WHAT IS NEEDED
Restate all the data exactly, so that each line is the same as before.
DATASET CONTENT Block Start
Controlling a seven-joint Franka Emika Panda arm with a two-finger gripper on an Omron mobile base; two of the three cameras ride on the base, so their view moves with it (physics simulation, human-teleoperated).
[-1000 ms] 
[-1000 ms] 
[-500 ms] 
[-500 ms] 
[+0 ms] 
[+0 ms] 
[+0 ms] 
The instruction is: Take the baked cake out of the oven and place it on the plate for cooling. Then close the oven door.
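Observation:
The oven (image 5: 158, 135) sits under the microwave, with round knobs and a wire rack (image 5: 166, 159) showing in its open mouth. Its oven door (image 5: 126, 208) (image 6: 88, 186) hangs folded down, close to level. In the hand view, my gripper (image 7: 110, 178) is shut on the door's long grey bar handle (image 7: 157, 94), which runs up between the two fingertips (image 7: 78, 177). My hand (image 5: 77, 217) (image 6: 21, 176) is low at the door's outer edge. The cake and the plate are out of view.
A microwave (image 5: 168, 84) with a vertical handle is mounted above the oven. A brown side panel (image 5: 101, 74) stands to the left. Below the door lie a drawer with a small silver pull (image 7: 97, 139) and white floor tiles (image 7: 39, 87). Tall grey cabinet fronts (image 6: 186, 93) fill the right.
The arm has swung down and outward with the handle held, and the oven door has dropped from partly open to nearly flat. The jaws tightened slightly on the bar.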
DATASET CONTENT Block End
ANSWER TO THIS EXERCISE
Controlling a seven-joint Franka Emika Panda arm with a two-finger gripper on an Omron mobile base; two of the three cameras ride on the base, so their view moves with it (physics simulation, human-teleoperated).
[-1000 ms] 
[-1000 ms] 
[-500 ms] 
[-500 ms] 
[+0 ms] 
[+0 ms] 
[+0 ms] 
The instruction is: Take the baked cake out of the oven and place it on the plate for cooling. Then close the oven door.
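Observation:
The oven (image 5: 158, 135) sits under the microwave, with round knobs and a wire rack (image 5: 166, 159) showing in its open mouth. Its oven door (image 5: 126, 208) (image 6: 88, 186) hangs folded down, close to level. In the hand view, my gripper (image 7: 110, 178) is shut on the door's long grey bar handle (image 7: 157, 94), which runs up between the two fingertips (image 7: 78, 177). My hand (image 5: 77, 217) (image 6: 21, 176) is low at the door's outer edge. The cake and the plate are out of view.
A microwave (image 5: 168, 84) with a vertical handle is mounted above the oven. A brown side panel (image 5: 101, 74) stands to the left. Below the door lie a drawer with a small silver pull (image 7: 97, 139) and white floor tiles (image 7: 39, 87). Tall grey cabinet fronts (image 6: 186, 93) fill the right.
The arm has swung down and outward with the handle held, and the oven door has dropped from partly open to nearly flat. The jaws tightened slightly on the bar.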

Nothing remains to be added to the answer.